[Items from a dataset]
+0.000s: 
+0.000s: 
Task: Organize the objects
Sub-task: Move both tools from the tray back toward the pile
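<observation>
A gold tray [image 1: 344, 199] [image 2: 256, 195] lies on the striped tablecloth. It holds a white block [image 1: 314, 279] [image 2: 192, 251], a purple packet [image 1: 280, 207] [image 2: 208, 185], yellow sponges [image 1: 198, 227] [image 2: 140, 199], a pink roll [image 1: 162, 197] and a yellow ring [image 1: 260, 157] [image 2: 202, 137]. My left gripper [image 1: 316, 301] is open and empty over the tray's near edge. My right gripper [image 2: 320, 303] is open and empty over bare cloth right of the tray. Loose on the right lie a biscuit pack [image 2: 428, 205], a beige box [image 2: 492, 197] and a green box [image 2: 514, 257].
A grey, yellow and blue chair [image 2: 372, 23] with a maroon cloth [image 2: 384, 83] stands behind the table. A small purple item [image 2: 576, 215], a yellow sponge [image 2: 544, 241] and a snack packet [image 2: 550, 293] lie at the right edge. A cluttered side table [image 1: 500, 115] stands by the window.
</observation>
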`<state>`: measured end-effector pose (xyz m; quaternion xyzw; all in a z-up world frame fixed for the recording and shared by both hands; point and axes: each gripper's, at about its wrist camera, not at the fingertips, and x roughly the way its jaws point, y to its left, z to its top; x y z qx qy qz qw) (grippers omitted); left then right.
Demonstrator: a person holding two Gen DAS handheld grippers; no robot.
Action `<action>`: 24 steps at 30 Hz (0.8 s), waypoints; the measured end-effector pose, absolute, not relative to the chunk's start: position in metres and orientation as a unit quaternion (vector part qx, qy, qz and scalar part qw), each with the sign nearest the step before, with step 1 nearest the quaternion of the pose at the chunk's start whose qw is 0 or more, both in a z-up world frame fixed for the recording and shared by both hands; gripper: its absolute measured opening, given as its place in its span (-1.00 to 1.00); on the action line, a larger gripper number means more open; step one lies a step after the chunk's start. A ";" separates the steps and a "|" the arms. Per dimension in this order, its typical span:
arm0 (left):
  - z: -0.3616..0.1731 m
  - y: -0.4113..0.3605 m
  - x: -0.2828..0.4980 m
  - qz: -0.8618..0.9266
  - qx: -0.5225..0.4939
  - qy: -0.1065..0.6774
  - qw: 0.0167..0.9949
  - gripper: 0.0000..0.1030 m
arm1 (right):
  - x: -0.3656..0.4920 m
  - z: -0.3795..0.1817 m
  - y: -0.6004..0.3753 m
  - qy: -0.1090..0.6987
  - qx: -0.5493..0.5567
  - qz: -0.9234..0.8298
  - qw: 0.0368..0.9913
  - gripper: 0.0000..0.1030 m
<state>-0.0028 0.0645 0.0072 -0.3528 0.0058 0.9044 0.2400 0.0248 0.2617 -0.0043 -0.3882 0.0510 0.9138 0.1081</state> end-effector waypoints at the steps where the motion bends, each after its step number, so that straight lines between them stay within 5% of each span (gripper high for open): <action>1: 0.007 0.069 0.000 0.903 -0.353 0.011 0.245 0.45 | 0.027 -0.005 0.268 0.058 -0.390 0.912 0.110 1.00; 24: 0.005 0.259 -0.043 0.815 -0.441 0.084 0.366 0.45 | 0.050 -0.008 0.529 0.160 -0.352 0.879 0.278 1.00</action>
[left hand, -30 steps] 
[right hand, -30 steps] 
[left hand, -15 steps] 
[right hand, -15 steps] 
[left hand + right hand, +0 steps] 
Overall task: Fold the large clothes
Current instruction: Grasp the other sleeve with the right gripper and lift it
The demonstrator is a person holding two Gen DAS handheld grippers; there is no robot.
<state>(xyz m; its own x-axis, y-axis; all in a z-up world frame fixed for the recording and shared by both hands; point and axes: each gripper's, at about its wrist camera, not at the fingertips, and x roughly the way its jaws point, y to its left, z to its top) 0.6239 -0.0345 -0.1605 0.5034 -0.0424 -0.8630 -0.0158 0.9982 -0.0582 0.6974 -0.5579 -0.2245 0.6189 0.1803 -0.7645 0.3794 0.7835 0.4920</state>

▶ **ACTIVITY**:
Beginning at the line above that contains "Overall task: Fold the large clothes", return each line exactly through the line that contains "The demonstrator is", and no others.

▶ **YOUR RESPONSE**:
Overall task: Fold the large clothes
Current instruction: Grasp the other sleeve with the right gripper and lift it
The demonstrator is a person holding two Gen DAS handheld grippers; there is no robot.

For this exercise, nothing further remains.